ACTIVITY: The entire listing below should be output exactly as it stands.

DATASET EXTRACT:
· · · · · · ·
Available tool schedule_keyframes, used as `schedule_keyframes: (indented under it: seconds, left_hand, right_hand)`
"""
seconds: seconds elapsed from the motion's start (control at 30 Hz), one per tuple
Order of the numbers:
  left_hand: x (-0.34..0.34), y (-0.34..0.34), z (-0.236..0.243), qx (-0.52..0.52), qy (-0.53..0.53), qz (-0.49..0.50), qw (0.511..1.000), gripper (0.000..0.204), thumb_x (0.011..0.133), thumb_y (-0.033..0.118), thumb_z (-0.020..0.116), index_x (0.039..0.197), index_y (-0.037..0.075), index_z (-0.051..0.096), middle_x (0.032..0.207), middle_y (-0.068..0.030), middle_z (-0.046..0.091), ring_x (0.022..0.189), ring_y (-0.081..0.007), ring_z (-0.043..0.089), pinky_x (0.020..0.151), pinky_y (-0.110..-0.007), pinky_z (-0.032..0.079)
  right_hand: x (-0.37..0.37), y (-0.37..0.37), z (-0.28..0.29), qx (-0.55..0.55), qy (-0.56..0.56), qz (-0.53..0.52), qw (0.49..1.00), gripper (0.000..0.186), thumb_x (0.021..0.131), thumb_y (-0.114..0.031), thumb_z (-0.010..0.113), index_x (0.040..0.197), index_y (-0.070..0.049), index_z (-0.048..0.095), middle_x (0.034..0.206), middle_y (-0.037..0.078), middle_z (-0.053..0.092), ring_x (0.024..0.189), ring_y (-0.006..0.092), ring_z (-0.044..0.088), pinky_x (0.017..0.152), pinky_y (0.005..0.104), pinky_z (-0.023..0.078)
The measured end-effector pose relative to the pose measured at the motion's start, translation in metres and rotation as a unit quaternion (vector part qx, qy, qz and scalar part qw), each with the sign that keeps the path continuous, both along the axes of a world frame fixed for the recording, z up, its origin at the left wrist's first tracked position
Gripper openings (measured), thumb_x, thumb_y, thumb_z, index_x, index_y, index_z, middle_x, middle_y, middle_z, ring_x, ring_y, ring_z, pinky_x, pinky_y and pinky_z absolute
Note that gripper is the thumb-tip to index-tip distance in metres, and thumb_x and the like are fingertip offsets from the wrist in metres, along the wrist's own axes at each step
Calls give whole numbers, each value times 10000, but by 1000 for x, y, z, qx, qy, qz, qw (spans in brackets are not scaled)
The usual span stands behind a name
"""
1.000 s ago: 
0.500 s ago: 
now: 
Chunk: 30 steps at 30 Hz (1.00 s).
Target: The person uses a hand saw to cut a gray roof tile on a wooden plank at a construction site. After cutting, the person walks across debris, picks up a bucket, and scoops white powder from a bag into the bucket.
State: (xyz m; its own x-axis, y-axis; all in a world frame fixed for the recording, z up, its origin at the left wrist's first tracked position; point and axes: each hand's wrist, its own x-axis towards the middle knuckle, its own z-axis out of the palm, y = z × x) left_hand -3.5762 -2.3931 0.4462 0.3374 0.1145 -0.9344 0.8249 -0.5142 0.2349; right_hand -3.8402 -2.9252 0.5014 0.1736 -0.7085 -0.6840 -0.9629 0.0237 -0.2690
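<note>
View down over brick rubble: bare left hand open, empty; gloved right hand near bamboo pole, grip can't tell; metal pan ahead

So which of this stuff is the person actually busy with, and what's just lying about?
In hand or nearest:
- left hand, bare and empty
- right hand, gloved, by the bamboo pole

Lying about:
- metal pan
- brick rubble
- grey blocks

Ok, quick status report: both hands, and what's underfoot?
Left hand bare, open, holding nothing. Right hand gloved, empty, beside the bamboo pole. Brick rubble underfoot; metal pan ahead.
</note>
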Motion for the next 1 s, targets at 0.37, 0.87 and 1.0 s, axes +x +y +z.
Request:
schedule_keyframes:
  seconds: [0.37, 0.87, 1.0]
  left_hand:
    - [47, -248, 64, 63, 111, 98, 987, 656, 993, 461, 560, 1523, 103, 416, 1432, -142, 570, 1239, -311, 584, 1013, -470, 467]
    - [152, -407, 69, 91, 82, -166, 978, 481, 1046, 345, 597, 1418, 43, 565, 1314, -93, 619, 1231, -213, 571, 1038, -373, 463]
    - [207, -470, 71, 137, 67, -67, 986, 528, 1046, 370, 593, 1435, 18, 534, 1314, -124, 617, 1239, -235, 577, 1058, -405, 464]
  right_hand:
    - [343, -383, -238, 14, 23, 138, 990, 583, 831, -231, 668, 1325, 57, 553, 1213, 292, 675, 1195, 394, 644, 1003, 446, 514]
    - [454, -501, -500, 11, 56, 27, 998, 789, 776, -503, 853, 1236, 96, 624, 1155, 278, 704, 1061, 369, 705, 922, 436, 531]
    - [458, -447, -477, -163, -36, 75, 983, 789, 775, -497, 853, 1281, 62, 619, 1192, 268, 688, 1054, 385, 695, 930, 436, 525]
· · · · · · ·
OUTPUT:
Available tool schedule_keyframes, used as `schedule_keyframes: (indented under it: seconds, left_hand, right_hand)`
"""
seconds: seconds elapsed from the motion's start (control at 30 Hz), one per tuple
Order of the numbers:
  left_hand: x (-0.34..0.34), y (-0.34..0.34), z (-0.236..0.243), qx (-0.52..0.52), qy (-0.53..0.53), qz (-0.49..0.50), qw (0.511..1.000), gripper (0.000..0.204), thumb_x (0.011..0.133), thumb_y (-0.033..0.118), thumb_z (-0.020..0.116), index_x (0.039..0.197), index_y (-0.037..0.075), index_z (-0.051..0.096), middle_x (0.032..0.207), middle_y (-0.068..0.030), middle_z (-0.046..0.091), ring_x (0.022..0.189), ring_y (-0.081..0.007), ring_z (-0.043..0.089), pinky_x (0.020..0.151), pinky_y (-0.110..-0.007), pinky_z (-0.032..0.079)
  right_hand: x (-0.37..0.37), y (-0.37..0.37), z (-0.28..0.29), qx (-0.55..0.55), qy (-0.56..0.56), qz (-0.53..0.52), qw (0.49..1.00), gripper (0.000..0.186), thumb_x (0.021..0.131), thumb_y (-0.114..0.031), thumb_z (-0.010..0.113), index_x (0.040..0.197), index_y (-0.070..0.049), index_z (-0.048..0.095), middle_x (0.034..0.206), middle_y (-0.037..0.078), middle_z (-0.053..0.092), ring_x (0.024..0.189), ring_y (-0.006..0.092), ring_z (-0.044..0.088), pinky_x (0.017..0.152), pinky_y (0.005..0.104), pinky_z (-0.023..0.078)
The measured end-effector pose relative to the pose measured at the motion's start, translation in metres and rotation as a unit quaternion (vector part qx, qy, qz and scalar part qw), each with the sign that keeps the path continuous, both along the axes of a world frame fixed for the recording, z up, its origin at the left wrist's first tracked position
Gripper openings (measured), thumb_x, thumb_y, thumb_z, index_x, index_y, index_z, middle_x, middle_y, middle_z, ring_x, ring_y, ring_z, pinky_x, pinky_y and pinky_z absolute
Note that gripper is the thumb-tip to index-tip distance in metres, and thumb_x and the like are fingertip offsets from the wrist in metres, along the wrist's own axes at each step
Calls give whole numbers, each value times 10000, but by 1000 for x, y, z, qx, qy, qz, qw (spans in brackets are not scaled)
The usual span stands behind a name
"""
1.000 s ago: 
0.500 s ago: 
now: 
Chunk: 30 steps at 30 Hz (1.00 s).
Target: The person uses a hand saw to cut a gray roof tile on a wooden plank at a construction site. After cutting, the person walks across debris, picks up a bucket, and scoops white powder from a bag into the bucket.
State: (xyz m; its own x-axis, y-axis; all in a world frame fixed for the recording, z up, its origin at the left wrist's first tracked position; point and axes: each hand's wrist, its own x-axis towards the middle knuckle, its own z-axis out of the palm, y = z × x) left_hand -3.5762 -2.3931 0.4462 0.3374 0.1145 -0.9344 0.8249 -0.5142 0.2349; right_hand -3.8402 -2.9252 0.5014 0.1736 -0.7085 -0.6840 -0.9629 0.0237 -0.2690
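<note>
View down over brick rubble: bare left hand open, empty; gloved right hand near bamboo pole, grip can't tell; metal pan ahead

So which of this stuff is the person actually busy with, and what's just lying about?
In hand or nearest:
- left hand, bare and empty
- right hand, gloved, by the bamboo pole

Lying about:
- metal pan
- brick rubble
- grey blocks

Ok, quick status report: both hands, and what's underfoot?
Left hand bare, open, holding nothing. Right hand gloved, empty, beside the bamboo pole. Brick rubble underfoot; metal pan ahead.
</note>
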Motion for the next 1 s, targets at 0.37, 0.87 and 1.0 s, axes +x +y +z.
Request:
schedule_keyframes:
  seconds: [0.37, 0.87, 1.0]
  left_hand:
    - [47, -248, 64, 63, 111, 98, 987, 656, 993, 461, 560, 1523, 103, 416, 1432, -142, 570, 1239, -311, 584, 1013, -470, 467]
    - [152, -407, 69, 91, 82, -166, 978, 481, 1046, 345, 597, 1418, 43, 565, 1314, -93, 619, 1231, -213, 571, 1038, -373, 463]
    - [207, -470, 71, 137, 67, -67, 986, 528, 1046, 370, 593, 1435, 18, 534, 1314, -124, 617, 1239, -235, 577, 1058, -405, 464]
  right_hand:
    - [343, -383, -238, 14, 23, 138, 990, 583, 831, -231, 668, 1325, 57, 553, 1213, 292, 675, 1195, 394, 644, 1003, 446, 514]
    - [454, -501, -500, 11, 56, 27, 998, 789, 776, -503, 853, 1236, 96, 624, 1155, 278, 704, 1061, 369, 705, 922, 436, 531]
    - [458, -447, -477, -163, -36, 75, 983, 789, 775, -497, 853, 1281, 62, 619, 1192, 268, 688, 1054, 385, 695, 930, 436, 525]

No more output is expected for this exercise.